> [What you are asked to do]
Every line in the entries where "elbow" is found should be copied.

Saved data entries
══════════════════════════════

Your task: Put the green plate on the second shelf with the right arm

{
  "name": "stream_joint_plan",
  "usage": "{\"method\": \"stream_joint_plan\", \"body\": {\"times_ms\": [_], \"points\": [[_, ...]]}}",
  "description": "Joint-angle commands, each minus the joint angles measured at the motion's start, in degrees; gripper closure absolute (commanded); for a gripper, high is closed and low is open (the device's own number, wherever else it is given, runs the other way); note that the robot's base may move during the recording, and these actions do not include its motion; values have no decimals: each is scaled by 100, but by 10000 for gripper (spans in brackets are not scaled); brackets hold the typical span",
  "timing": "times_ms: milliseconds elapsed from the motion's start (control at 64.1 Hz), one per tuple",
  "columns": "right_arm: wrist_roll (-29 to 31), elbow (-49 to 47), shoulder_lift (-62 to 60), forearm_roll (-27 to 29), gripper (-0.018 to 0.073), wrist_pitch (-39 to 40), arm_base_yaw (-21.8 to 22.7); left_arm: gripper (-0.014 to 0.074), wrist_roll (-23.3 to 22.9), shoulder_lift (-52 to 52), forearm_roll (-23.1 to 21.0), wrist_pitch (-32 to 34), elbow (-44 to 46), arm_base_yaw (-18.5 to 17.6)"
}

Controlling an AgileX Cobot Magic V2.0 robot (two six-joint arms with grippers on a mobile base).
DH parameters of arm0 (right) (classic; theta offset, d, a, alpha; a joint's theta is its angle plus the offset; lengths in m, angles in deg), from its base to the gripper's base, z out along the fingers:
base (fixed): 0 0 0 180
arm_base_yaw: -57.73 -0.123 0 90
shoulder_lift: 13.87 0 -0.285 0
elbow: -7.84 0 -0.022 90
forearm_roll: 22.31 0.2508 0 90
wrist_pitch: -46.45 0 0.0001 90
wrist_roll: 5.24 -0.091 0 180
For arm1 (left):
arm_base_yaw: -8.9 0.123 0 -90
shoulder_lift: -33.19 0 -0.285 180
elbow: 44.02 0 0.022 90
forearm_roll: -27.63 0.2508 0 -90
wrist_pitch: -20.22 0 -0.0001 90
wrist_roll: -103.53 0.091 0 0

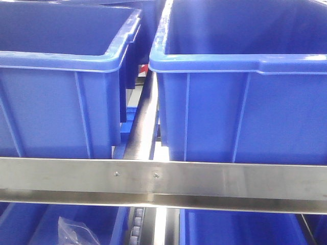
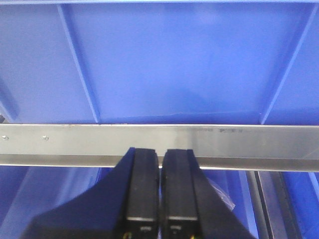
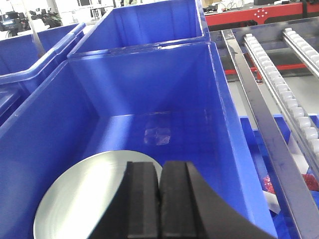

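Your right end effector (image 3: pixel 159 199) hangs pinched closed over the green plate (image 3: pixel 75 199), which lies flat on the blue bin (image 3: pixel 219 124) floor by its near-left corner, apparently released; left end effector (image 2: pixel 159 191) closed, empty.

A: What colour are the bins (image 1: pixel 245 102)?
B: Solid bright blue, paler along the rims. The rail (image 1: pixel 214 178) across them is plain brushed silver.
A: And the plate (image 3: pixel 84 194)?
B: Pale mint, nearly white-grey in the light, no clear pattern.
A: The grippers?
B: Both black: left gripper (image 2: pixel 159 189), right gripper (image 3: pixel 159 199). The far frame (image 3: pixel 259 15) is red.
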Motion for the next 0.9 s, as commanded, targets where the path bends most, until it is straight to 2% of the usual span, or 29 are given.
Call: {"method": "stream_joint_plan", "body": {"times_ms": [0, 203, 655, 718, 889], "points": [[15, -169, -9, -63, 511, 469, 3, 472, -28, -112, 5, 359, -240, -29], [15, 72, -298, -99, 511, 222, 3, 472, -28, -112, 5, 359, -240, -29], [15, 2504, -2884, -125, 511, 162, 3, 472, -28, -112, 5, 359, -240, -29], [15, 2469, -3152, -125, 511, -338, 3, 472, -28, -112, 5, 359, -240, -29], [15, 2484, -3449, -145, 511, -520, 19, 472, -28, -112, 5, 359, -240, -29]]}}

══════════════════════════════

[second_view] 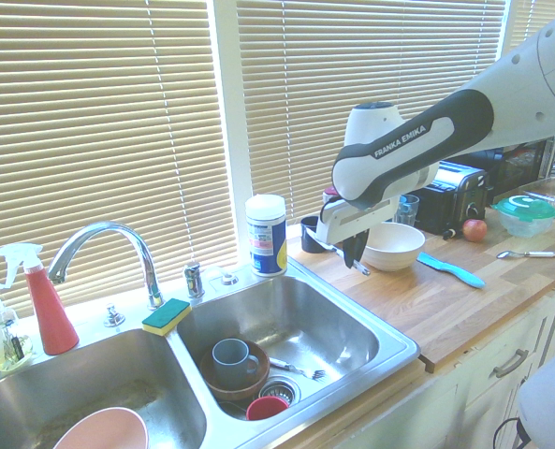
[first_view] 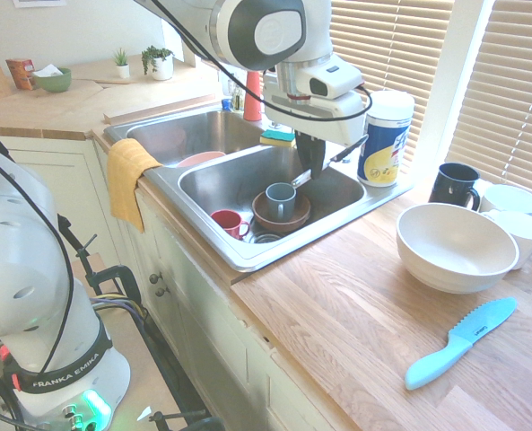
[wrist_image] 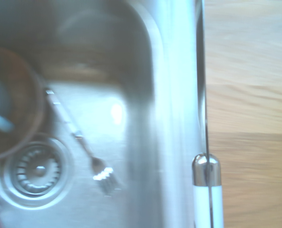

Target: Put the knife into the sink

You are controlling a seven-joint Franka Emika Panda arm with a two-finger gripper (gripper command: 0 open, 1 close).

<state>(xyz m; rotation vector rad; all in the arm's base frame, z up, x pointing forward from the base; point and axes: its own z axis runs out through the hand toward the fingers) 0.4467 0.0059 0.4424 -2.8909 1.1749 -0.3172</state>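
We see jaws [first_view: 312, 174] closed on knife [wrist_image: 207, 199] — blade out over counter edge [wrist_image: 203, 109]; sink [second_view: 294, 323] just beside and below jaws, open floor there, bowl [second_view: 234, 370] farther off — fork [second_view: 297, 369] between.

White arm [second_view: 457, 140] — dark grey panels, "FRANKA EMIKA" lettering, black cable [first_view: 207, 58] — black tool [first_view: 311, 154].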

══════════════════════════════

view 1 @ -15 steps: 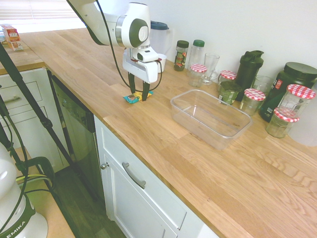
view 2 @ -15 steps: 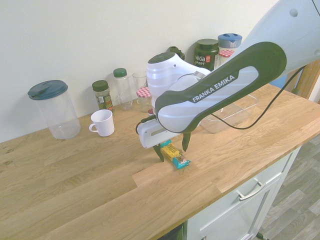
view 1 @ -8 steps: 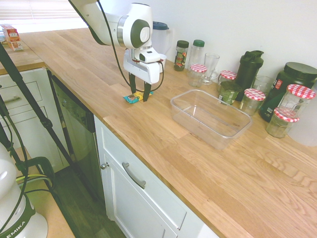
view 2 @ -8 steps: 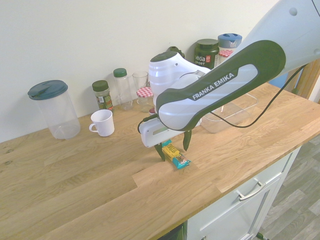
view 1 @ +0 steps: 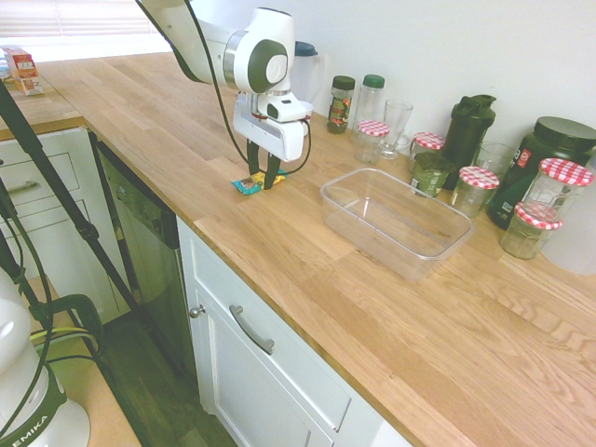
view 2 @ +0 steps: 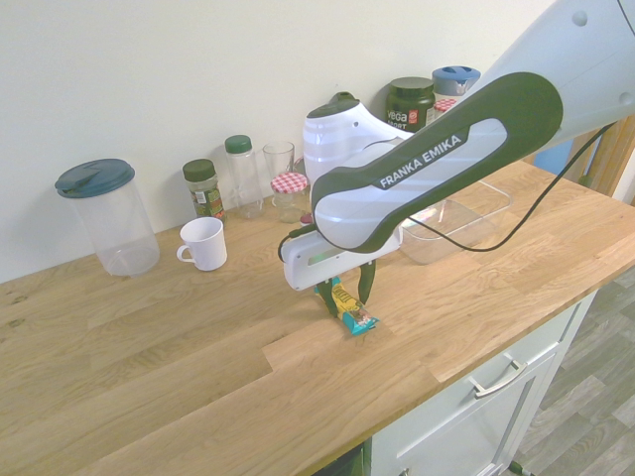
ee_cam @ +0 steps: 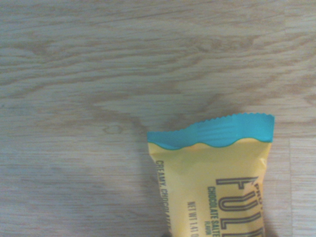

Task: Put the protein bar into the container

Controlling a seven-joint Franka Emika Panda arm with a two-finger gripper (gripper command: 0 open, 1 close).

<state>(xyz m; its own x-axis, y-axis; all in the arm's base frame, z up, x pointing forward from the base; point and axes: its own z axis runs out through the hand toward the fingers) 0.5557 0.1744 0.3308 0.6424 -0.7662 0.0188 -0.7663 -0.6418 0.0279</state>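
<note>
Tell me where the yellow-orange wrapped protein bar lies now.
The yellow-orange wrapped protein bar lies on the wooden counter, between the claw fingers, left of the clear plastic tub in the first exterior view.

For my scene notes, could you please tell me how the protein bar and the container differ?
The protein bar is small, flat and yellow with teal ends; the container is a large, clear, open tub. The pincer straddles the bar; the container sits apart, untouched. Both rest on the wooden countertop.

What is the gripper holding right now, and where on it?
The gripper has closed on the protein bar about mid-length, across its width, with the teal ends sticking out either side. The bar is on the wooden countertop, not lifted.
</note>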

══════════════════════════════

> [Solution for this exercise]
  "columns": "right_arm: wrist_roll (-29 to 31), elbow (-49 to 47), shoulder_lift (-62 to 60), forearm_roll (-27 to 29), gripper (-0.018 to 0.073), wrist_pitch (-39 to 40), arm_base_yaw (-21.8 to 22.7); left_arm: gripper (-0.014 to 0.074), wrist_roll (-23.3 to 22.9), shoulder_lift (-52 to 52), forearm_roll (-23.1 to 21.0), wrist_pitch (-32 to 34), elbow (-44 to 46), arm_base_yaw (-18.5 to 17.6)"
elbow: -7.84 0 -0.022 90
elbow: 44.02 0 0.022 90

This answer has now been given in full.